Equity capital markets in Latin America remained selective and fragile in 2025. Liquidity was concentrated in a small number of issuers, volatility persisted in Brazil and most markets saw only episodic reopening of the window for large trades. JP Morgan not only navigated those conditions—it dominated them.

The bank led the Latin American equity capital markets with a 44% wallet share over the awards period and executed the region’s most consequential block trades and follow-ons. That performance earns it Equity House of the Year.

The firm began the year with a $1.5 billion unregistered block trade for Vale on January 16, the largest block trade ever executed in Brazil and the largest equity offering in Latin America since 2022. It also ranked as the second largest block trade in Latin American history. The transaction reset expectations for scale in a market that had been largely dormant.

Momentum continued in February with BBB Foods’ $659 million first follow-on offering. JP Morgan acted as lead left global coordinator and stabilization agent on the transaction, which was the largest first follow-on out of Mexico since 2016, the largest in the Americas in 2025 and the largest in Latin America’s consumer and retail sector since 2021. Strong demand allowed the deal to be upsized and executed after an intensive marketing process with global investors.

But the defining equity deal of the year for the firm was LATAM Airlines. JP Morgan led the airline’s sell-downs, executing four block trades totaling approximately $2.1 billion and selling 16.8% of the company’s equity across the year.

These included a $370 million registered block trade in June, a $767 million registered block trade in August, a $242 million unregistered block trade in September and a $676 million registered block trade later that same month. The August transaction was the largest airline block trade ever in the region, the largest equity offering out of Chile since 2022 and the largest airline equity offering in the United States since 2020. The September transaction ranked as the second largest airline block trade in the region’s history.

Together, the LATAM trades demonstrated not just execution capacity, but the strength of long-standing client relationships. J.P. Morgan has advised LATAM Airlines across debt, equity and M&A transactions since the LAN-TAM merger in 2010, making it one of the most durable ECM partnerships in the region.

The bank’s equity leadership was not confined to airlines and consumer names. It consistently captured the largest, most technically demanding trades in Brazil and Mexico, markets where timing, structure and investor confidence were decisive.

The firm says it achieved a 44% wallet share in Latin American ECM during the period, far ahead of competitors. It also completed the largest marketed follow-on in Latin America year-to-date and the largest block trade in Brazil ever.

These results were achieved despite a broader backdrop in which Brazil—normally representing about 80% of regional equity issuance—underperformed due to political uncertainty and high interest rates. As Alfonso Eyzaguirre, the bank’s CEO for Latin America and Canada, says, “On equities, Brazil generally represents 80% of the wallet. As interest rates start to come down there, pent-up demand for equity deals is likely to come back to the market.”

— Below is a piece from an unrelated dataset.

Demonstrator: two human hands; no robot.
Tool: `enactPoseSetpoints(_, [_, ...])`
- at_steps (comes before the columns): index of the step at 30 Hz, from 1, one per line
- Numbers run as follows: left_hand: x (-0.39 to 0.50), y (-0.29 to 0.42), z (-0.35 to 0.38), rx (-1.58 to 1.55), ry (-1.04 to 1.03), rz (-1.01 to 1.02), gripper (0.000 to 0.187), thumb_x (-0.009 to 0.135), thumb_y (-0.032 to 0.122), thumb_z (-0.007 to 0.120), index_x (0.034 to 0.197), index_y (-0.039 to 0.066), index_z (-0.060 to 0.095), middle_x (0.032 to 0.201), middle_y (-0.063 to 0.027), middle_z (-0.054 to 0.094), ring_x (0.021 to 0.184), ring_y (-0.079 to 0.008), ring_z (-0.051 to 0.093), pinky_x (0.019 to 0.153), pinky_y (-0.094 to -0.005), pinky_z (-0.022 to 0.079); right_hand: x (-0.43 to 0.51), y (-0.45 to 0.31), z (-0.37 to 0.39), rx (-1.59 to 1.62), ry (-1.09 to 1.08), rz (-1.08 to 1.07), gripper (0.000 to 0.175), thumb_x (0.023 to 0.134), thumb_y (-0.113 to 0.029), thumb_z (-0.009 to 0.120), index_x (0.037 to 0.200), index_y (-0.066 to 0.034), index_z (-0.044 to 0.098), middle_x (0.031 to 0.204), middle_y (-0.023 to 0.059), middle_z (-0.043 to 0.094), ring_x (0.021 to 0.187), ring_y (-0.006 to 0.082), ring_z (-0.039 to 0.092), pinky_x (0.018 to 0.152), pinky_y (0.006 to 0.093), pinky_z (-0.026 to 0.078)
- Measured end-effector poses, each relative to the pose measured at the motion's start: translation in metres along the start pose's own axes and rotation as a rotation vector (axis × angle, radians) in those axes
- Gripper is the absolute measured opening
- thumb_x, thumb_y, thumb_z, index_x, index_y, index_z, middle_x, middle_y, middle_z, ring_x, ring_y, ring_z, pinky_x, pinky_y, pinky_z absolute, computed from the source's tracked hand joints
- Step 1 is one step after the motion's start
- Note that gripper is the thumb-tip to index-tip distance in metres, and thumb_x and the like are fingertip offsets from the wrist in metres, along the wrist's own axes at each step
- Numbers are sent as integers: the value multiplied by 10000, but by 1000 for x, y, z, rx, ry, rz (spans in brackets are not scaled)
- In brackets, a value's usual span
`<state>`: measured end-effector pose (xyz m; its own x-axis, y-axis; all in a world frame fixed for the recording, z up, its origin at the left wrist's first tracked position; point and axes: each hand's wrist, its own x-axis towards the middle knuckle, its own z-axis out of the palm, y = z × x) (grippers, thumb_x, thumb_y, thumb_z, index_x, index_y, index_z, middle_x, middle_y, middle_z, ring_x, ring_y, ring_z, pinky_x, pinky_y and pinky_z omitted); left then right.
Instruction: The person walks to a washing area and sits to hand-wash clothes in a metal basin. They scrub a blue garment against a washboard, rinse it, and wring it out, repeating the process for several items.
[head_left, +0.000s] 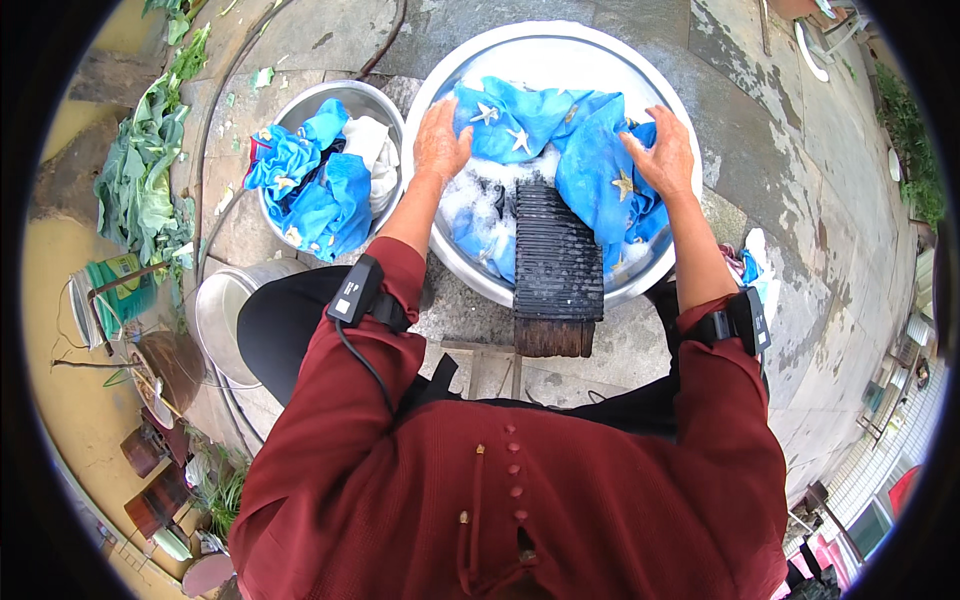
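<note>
A large metal basin (551, 34) holds white suds and a wet blue cloth with a starfish print (592, 161). At the cloth's left end is my left hand (441, 141), fingers spread; whether it grips any cloth is unclear. My right hand (664, 154) is at the cloth's right side, thumb and fingers apart, and its contact with the fabric is partly hidden. Between my arms a dark ridged washboard (559, 251) leans in the basin, its worn wooden end (555, 339) over the near rim. More blue cloth shows under the suds left of the board.
A smaller metal basin (390, 112) with blue and white cloths stands to the left. Nearer me is a pale bucket (221, 322). A hose (202, 165) runs along the paving beside leafy greens (146, 172). Some fabric (757, 262) lies right of the large basin.
</note>
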<state>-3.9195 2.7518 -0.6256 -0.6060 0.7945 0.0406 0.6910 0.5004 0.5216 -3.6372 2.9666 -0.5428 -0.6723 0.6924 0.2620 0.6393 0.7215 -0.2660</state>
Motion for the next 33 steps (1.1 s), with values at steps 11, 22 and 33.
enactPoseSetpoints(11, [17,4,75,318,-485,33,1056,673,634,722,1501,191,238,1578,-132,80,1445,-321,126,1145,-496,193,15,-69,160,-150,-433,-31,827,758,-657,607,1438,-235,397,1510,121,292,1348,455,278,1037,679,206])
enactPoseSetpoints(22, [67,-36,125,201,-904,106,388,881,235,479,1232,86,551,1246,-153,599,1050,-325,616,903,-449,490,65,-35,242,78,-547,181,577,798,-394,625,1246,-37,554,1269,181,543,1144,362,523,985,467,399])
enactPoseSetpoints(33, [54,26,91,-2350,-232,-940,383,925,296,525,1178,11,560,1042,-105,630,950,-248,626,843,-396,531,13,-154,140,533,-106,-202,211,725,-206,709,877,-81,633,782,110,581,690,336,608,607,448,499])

JP Morgan’s ability to capture share in a difficult equity environment reflects its balance sheet strength, distribution power and global reach. Investors treated its deals as reference transactions, and issuers turned to the bank for certainty of execution when windows opened briefly.

In a year defined by scarcity of opportunity and concentration of volume in a handful of issuers, JP Morgan set records, dominated marquee transactions and reshaped expectations for scale in Latin American equity markets. No other firm matched its combination of volume, complexity and consistency.